# Graph Problems in Java

A graph is a special type of data structure used in programming that is made up of edges connecting each set of finitely many nodes, or vertices, to each other. The vertices connected to the same edge might be called adjacent vertices. A graph is only a graphic depiction of vertices and edges connecting. Even though there are numerous graph algorithms, some of which you may be aware of, only a few are used. The simple explanation is that traditional graph algorithms are built to answer millions of problems with just a few lines of logically programmed code.

## Components of Graph

### Vertices:

The basic building blocks of a graph are called vertices. Vertices are sometimes referred to as nodes or vertices. Any node or vertex can have a label or not.

### Edges:

In a graph, edges are lines that link two nodes together. In a directed graph, it may be an ordered pair of nodes. Edges can connect any two nodes in any manner. No regulations exist. Edges are sometimes also referred to as arcs. Any edge may be labeled or left unlabelled.

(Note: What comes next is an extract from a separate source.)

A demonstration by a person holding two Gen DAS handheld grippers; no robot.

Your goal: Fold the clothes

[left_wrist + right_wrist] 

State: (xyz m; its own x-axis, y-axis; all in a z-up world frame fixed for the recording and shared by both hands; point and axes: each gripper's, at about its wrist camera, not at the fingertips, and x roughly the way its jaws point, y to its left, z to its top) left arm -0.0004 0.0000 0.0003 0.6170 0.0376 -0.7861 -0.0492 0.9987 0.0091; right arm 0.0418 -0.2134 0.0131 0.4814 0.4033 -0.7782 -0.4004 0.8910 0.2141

Many problems in everyday life can be resolved with graphs. Networks are depicted using graphs. The networks could be telephone, circuit, or city-wide path networks.

## 1. BFS Traversal

Most graph theory issues can be resolved via breadth-first search. To find a node in a tree or graph data structure that meets a set of requirements, the breadth-first search (BFS) technique is used. Before moving on to the nodes at the following depth level, it originates at the tree's root or graph and searches/visits every node at the current depth level.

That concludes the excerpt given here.